- **What the exercise asks**:
Please reproduce the data exactly, excluding any pictures it contains.

- **Supplied material**:
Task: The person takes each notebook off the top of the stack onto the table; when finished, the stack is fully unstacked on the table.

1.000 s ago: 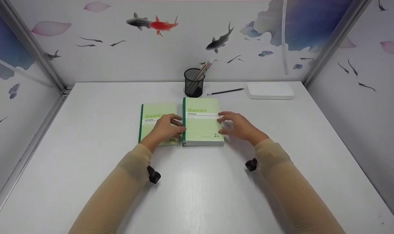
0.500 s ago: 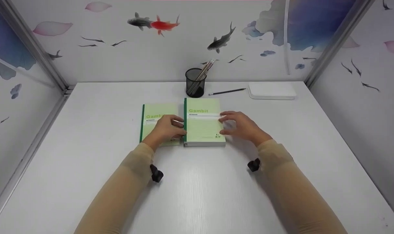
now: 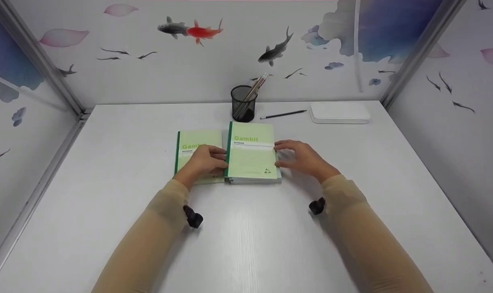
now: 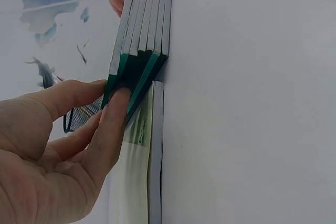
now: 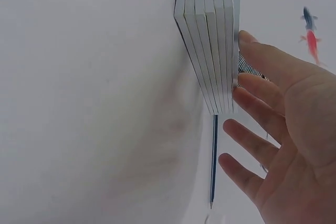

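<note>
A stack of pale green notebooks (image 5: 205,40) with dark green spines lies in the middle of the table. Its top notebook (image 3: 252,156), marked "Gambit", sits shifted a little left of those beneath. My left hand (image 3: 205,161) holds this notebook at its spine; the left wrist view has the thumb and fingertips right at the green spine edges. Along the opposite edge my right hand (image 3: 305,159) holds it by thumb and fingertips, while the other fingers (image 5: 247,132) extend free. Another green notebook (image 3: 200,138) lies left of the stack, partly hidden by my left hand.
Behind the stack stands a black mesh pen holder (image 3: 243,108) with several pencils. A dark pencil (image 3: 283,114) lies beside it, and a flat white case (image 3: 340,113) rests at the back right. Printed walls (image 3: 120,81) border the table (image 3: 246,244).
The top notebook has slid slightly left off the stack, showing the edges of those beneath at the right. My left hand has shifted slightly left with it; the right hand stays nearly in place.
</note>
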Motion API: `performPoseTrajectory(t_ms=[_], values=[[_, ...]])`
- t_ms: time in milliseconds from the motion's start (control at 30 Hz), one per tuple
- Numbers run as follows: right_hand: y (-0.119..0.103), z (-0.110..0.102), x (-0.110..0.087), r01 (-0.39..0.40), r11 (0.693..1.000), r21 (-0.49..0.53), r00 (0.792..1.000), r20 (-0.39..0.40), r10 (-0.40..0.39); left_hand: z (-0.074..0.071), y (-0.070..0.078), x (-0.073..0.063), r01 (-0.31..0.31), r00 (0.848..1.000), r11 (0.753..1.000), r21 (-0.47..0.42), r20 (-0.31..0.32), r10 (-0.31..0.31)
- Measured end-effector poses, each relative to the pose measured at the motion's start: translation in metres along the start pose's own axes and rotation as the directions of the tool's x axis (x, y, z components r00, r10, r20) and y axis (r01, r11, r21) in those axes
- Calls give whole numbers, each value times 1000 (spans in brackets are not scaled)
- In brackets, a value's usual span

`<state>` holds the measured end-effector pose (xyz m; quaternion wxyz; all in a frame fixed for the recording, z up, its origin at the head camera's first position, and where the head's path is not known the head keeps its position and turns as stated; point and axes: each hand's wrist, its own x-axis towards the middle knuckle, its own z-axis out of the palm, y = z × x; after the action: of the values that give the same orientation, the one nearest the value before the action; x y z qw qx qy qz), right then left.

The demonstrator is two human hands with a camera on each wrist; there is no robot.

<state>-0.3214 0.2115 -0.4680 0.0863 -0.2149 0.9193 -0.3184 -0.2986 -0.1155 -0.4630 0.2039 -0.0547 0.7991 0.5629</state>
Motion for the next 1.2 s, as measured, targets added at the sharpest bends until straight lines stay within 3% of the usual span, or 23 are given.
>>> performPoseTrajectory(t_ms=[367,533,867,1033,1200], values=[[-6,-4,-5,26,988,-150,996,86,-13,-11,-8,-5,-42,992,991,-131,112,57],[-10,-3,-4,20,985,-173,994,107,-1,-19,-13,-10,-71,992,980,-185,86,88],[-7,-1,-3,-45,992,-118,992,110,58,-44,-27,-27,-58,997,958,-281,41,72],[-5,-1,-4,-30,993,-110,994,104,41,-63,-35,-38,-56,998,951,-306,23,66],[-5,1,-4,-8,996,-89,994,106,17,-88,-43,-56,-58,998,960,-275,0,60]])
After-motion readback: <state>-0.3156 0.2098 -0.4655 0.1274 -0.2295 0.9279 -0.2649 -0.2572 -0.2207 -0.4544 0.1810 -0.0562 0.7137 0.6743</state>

- **Solution to this exercise**:
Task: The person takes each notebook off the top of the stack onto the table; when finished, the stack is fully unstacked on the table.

1.000 s ago: 
0.500 s ago: 
now: 
now: 
now: 

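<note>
A stack of pale green notebooks (image 5: 205,40) with dark green spines lies in the middle of the table. Its top notebook (image 3: 252,156), marked "Gambit", sits shifted a little left of those beneath. My left hand (image 3: 205,161) holds this notebook at its spine; the left wrist view has the thumb and fingertips right at the green spine edges. Along the opposite edge my right hand (image 3: 305,159) holds it by thumb and fingertips, while the other fingers (image 5: 247,132) extend free. Another green notebook (image 3: 200,138) lies left of the stack, partly hidden by my left hand.
Behind the stack stands a black mesh pen holder (image 3: 243,108) with several pencils. A dark pencil (image 3: 283,114) lies beside it, and a flat white case (image 3: 340,113) rests at the back right. Printed walls (image 3: 120,81) border the table (image 3: 246,244).
The top notebook has slid slightly left off the stack, showing the edges of those beneath at the right. My left hand has shifted slightly left with it; the right hand stays nearly in place.
</note>
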Motion API: `performPoseTrajectory(t_ms=[_], values=[[_, ...]])`
- t_ms: time in milliseconds from the motion's start (control at 30 Hz), one per tuple
- Numbers run as follows: right_hand: y (-0.119..0.103), z (-0.110..0.102), x (-0.110..0.087), r01 (-0.39..0.40), r11 (0.693..1.000), r21 (-0.49..0.53), r00 (0.792..1.000), r20 (-0.39..0.40), r10 (-0.40..0.39); left_hand: z (-0.074..0.071), y (-0.070..0.078), x (-0.073..0.063), r01 (-0.31..0.31), r00 (0.848..1.000), r11 (0.753..1.000), r21 (-0.47..0.42), r20 (-0.31..0.32), r10 (-0.31..0.31)
- Measured end-effector poses, each relative to the pose measured at the motion's start: translation in metres along the start pose's own axes and rotation as the directions of the tool's x axis (x, y, z components r00, r10, r20) and y axis (r01, r11, r21) in those axes
- Calls give whole numbers, each value times 1000 (spans in brackets are not scaled)
- In brackets, a value's usual span

`<state>` holds the measured end-effector pose (xyz m; quaternion wxyz; all in a frame fixed for the recording, z up, its origin at the head camera's first position, and where the head's path is not known the head keeps its position and turns as stated; point and axes: each hand's wrist, its own x-axis towards the middle knuckle, its own z-axis out of the palm, y = z × x; after the action: of the values that give the same orientation, the one nearest the value before the action; x y z qw qx qy qz), right then left.

The demonstrator is two human hands with a camera on each wrist; there is no robot.

<state>-0.3214 0.2115 -0.4680 0.0863 -0.2149 0.9193 -0.3184 -0.2986 -0.1155 -0.4630 0.2039 -0.0547 0.7991 0.5629</state>
Motion for the next 1.2 s, as measured, targets added at the sharpest bends until straight lines stay within 3% of the usual span, or 23 are given.
>>> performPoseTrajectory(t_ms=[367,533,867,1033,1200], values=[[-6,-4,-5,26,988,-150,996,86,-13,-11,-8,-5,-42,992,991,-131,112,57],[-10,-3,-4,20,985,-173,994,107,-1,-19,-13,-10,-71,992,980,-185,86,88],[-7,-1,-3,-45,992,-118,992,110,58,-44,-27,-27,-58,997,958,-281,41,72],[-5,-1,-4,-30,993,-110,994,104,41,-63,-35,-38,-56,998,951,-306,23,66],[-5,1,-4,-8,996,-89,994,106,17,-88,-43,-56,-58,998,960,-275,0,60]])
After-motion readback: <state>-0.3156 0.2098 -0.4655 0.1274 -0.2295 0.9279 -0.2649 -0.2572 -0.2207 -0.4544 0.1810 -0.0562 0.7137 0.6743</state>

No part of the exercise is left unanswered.